Li Z X, Wu S S, Yang Z R, Zhan S Y, Sun F
Department of Epidemiology and Biostatistics, Peking University School of Public Health, Beijing 100191, China.
National Clinical Research Center for Digestive Diseases, Beijing Friendship Hospital, Capital Medical University, Beijing 100050, China.
Beijing Da Xue Xue Bao Yi Xue Ban. 2016 Jun 18;48(3):454-9.
To systematically review the effects of glucagon-like peptide-1 receptor agonists (GLP-1RAs) on two common respiratory system adverse events (RSAE: nasopharyngitis and upper respiratory tract infection) among type 2 diabetes (T2DM).
Medline, Embase, Clinical trials and Cochrane library were searched from inception through May 2015 to identify randomized clinical trials(RCTs) assessed safety of GLP-1RAs versus placebo or other anti-diabetic drugs in T2DM. Network meta-analysis within a Bayesian framework was performed to calculate odds ratios for the incidence of RSAE.
In the study, 50 RCTs were included, including 13 treatments: 7 GLP-1RAs (exenatide, exenatide-long-release-agent, liraglutide, lixisenatide, taspoglutide, albiglutide and dulaglutide), placebo and 5 traditional anti-diabetic drugs(insulin, metformin, sulfonylureas, sitagliptin and thiazolidinediones ketones). Compared with insulin, taspoglutide significantly decreased the incidence of nasopharyngitis (OR=0.67, 95%CI: 0.46-0.96). Significant lowering effects on upper respiratory tract infection were found when taspoglutide versus placebo (OR=0.57, 95%CI: 0.34-0.99) and insulin (OR=0.39, 95%CI: 0.23-0.73). The result from the network meta-analysis based on Bayesian theory could be used to rank all the treatments included, which showed that taspoglutide ranked last with minimum risk on nasopharyngitis and upper respiratory tract infection.

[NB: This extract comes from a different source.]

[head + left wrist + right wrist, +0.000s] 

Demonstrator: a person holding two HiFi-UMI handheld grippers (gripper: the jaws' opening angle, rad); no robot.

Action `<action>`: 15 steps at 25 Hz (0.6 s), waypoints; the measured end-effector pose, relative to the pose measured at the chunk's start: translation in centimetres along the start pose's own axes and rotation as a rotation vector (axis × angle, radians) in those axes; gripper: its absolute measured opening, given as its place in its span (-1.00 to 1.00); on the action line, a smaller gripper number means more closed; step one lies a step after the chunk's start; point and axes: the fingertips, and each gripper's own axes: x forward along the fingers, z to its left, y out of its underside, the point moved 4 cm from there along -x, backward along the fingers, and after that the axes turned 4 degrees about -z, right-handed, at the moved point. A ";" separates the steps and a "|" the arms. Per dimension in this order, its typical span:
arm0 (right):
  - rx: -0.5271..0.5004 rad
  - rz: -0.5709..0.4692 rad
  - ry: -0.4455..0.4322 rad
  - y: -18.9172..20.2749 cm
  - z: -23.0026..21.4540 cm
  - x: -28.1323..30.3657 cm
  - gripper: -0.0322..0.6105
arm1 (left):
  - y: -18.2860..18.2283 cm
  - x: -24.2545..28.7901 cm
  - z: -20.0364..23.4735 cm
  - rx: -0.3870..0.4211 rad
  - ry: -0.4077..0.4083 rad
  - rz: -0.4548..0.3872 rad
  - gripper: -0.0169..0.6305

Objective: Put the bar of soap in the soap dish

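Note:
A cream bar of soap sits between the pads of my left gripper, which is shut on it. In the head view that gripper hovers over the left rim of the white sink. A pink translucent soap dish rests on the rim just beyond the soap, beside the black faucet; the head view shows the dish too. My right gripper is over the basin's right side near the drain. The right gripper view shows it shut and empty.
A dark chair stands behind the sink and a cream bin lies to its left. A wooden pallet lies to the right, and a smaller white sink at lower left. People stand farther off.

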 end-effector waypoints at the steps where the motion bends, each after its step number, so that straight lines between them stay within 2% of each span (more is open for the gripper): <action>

Taspoglutide was associated with significantly lowering effect on RSAE.
系统评价胰高血糖素样肽-1受体激动剂(GLP-1RAs)对2型糖尿病(T2DM)患者两种常见呼吸系统不良事件(RSAE:鼻咽炎和上呼吸道感染)的影响。
检索Medline、Embase、临床试验数据库和Cochrane图书馆,检索时间从数据库建立至2015年5月,以识别评估GLP-1RAs与安慰剂或其他抗糖尿病药物在T2DM患者中安全性的随机临床试验(RCT)。在贝叶斯框架内进行网络荟萃分析,以计算RSAE发生率的比值比。
本研究纳入50项RCT,包括13种治疗:7种GLP-1RAs(艾塞那肽、长效艾塞那肽、利拉鲁肽、利司那肽、塔司普明、阿必鲁肽和度拉鲁肽)、安慰剂和5种传统抗糖尿病药物(胰岛素、二甲双胍、磺脲类、西他列汀和噻唑烷二酮类)。与胰岛素相比,塔司普明显著降低鼻咽炎的发生率(OR=0.67,95%CI:0.46-0.96)。当塔司普明与安慰剂(OR=0.57,95%CI:0.34-0.99)和胰岛素(OR=0.39,95%CI:0.23-0.73)相比时,对上呼吸道感染有显著的降低作用。基于贝叶斯理论的网络荟萃分析结果可用于对所有纳入的治疗进行排序,结果显示塔司普明在鼻咽炎和上呼吸道感染方面风险最低,排名最后。
塔司普明与显著降低RSAE有关。